Runs inference on a single input.

Runs inference on a batch of inputs efficiently.

Streams predictions for large datasets.

Warms up a model by running a dummy prediction.

Functions

predict(model, state, input, opts \\ [])

@spec predict(Axon.t(), map(), term(), keyword()) :: {:ok, term()} | {:error, term()}

Runs inference on a single input.

Parameters

  • model - Axon model
  • state - Trained model state (parameters)
  • input - Input data (will be batched automatically)
  • opts - Inference options

Options

  • :compiler - Backend compiler: :exla or :blas (default: :exla)
  • :mode - Execution mode: :train or :inference (default: :inference)

Returns

  • {:ok, output} - Model prediction
  • {:error, reason} - Inference error

predict_batch(model, state, inputs, opts \\ [])

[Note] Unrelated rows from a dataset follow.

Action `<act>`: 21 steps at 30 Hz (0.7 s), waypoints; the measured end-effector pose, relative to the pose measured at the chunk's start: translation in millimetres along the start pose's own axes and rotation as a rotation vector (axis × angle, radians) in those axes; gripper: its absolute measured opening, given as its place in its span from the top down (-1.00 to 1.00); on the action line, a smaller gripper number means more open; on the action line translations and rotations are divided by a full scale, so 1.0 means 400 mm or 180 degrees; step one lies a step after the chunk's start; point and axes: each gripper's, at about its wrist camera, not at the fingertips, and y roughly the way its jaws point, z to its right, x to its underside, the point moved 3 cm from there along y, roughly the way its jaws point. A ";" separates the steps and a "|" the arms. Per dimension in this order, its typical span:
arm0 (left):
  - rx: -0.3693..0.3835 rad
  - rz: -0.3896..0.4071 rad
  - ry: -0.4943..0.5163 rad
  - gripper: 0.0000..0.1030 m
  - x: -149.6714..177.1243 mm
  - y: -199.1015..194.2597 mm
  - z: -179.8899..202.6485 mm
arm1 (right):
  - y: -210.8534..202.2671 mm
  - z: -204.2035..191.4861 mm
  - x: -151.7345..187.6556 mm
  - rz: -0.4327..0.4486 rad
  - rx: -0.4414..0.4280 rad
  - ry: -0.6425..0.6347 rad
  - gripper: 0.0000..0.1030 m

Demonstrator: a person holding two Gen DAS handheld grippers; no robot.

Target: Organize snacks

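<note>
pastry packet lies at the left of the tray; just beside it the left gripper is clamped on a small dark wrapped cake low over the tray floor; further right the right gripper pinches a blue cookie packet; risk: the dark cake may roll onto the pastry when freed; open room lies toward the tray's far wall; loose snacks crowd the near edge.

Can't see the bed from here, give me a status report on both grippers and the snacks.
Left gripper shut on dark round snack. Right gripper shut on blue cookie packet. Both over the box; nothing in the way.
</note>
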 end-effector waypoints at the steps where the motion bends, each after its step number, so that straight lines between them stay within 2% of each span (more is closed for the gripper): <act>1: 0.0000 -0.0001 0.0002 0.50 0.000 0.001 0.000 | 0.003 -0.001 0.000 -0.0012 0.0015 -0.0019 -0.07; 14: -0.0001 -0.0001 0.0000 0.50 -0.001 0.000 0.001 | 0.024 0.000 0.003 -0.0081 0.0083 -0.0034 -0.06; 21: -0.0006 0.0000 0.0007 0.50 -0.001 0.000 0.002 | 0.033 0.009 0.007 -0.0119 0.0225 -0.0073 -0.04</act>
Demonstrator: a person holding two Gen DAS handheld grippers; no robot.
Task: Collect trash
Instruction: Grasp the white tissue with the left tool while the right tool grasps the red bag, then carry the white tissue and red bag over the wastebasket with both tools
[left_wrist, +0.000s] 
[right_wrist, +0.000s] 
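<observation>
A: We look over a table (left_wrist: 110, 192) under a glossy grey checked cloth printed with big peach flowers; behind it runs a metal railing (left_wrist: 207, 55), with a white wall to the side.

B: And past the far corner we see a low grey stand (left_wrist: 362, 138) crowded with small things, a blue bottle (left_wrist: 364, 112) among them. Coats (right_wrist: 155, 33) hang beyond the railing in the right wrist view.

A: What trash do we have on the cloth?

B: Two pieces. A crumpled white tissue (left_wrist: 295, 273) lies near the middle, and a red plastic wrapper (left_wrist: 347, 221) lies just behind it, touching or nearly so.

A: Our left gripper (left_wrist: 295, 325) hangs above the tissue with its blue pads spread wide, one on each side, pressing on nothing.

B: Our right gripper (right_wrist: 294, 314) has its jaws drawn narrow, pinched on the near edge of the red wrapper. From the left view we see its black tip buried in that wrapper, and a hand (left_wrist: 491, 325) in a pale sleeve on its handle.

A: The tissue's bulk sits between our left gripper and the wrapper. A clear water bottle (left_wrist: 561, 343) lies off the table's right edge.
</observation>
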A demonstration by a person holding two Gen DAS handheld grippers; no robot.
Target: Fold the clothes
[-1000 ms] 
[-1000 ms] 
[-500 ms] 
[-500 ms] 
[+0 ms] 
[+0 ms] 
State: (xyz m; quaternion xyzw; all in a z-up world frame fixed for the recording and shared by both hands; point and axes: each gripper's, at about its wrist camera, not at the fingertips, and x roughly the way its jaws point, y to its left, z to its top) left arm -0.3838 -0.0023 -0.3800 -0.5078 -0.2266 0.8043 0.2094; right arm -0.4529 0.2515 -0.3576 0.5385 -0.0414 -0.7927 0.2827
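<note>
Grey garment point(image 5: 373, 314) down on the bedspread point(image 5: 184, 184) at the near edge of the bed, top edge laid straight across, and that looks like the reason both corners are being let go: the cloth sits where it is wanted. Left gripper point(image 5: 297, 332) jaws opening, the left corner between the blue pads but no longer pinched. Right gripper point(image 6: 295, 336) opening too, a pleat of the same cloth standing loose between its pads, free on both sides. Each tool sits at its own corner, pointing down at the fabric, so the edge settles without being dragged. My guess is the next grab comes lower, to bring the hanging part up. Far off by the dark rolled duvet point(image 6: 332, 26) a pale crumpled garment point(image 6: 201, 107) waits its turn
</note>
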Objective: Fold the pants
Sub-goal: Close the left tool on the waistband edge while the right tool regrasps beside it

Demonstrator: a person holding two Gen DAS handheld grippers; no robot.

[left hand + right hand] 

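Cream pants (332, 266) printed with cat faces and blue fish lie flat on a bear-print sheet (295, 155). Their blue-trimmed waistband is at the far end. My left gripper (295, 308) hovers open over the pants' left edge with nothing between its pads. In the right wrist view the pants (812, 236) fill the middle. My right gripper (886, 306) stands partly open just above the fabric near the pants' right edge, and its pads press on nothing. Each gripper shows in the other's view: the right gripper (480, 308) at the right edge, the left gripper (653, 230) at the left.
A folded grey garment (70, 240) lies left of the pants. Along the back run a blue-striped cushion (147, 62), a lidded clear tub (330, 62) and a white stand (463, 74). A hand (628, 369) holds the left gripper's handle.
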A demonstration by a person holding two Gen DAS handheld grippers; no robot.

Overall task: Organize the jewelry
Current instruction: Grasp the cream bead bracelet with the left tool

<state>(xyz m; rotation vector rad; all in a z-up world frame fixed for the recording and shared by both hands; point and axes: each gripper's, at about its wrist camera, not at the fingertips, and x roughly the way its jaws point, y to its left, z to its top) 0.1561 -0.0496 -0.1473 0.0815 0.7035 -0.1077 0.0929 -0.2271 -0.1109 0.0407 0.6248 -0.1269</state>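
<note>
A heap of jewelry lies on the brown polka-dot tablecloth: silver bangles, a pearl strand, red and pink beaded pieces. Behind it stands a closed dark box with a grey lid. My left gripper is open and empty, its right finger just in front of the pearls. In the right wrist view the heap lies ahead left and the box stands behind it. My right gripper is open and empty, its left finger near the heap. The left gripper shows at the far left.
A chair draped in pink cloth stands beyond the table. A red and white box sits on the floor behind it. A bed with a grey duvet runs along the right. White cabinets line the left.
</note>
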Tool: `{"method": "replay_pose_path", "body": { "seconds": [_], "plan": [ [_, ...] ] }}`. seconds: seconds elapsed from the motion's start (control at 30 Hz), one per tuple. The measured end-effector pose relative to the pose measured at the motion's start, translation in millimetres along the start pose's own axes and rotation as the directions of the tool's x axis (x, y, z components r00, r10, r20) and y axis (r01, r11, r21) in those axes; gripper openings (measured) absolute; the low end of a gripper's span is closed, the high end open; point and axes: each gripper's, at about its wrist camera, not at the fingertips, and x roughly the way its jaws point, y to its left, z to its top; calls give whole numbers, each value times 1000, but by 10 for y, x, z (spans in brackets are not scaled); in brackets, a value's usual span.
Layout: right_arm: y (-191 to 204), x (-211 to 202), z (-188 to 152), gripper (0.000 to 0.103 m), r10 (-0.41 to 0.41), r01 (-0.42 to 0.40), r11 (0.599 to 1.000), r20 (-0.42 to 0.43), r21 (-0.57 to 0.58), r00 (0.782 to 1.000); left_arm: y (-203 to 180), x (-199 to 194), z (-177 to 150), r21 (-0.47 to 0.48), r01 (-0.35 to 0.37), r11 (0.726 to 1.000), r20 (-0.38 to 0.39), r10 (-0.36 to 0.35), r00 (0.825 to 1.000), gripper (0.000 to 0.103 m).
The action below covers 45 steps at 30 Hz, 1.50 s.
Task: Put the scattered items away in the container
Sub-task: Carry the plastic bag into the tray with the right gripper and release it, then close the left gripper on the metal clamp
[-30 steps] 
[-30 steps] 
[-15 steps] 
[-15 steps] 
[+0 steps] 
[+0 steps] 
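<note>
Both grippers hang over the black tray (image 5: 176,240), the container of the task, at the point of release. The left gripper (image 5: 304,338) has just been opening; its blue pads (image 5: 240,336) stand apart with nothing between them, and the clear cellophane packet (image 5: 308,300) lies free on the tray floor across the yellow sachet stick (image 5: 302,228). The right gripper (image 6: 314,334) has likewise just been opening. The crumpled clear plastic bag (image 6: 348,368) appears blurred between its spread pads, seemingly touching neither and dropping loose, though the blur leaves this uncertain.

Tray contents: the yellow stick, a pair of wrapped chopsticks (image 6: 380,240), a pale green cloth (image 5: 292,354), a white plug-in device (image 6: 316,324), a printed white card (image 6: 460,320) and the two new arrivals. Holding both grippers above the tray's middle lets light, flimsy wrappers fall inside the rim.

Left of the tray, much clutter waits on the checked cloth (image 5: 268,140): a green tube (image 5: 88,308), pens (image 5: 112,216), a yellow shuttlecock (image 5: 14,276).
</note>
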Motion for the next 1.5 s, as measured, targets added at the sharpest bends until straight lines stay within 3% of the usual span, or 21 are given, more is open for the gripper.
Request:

@spec predict_batch(Axon.t(), map(), [map()], keyword()) ::
  {:ok, [term()]} | {:error, term()}

Runs inference on a batch of inputs efficiently.

All inputs in the batch must have the same structure (same keys). For variable-length sequences, padding will be applied automatically.

Parameters

  • model - Axon model
  • state - Trained model state
  • inputs - List of input maps
  • opts - Inference options

Options

  • :batch_size - Process in batches of this size (default: 32)
  • :compiler - Backend compiler (default: :exla)
  • :pad_value - Value to use for padding (default: 0)

Returns

  • {:ok, outputs} - List of predictions (one per input)
  • {:error, reason} - Inference error

stream_predict(model, state, input_stream, opts \\ [])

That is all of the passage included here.